All the lines below need to be transcribed exactly. Pictures get left out.

→ **DATASET EXTRACT**
---+---

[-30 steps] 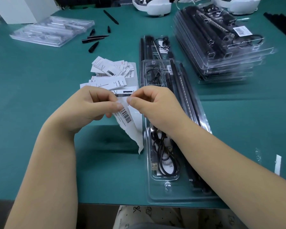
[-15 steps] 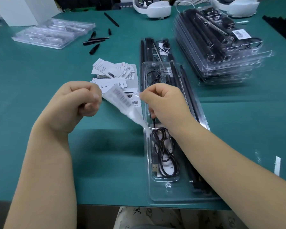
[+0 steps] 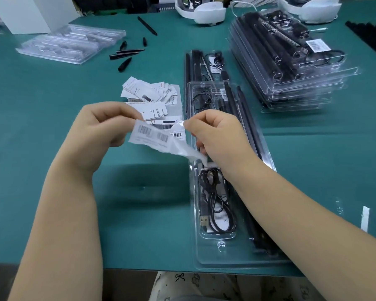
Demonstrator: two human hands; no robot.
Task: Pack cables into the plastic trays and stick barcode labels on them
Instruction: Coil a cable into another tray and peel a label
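Head view: left hand pinches the left end of a barcode label strip; right hand pinches its glossy backing film. Strip held above the green table, just left of the clear plastic tray containing a coiled USB cable.

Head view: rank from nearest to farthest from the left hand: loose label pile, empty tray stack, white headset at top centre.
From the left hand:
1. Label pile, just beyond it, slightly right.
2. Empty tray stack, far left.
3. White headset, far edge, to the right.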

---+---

→ **SOLUTION TO THE EXERCISE**
[-30 steps] 
[-15 steps] 
[+0 steps] 
Demonstrator: two human hands; no robot.
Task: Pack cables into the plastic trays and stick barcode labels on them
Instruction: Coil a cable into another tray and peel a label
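Head view: left hand pinches the left end of a barcode label strip; right hand pinches its glossy backing film. Strip held above the green table, just left of the clear plastic tray containing a coiled USB cable.

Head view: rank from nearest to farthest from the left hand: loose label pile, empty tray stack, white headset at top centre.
From the left hand:
1. Label pile, just beyond it, slightly right.
2. Empty tray stack, far left.
3. White headset, far edge, to the right.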

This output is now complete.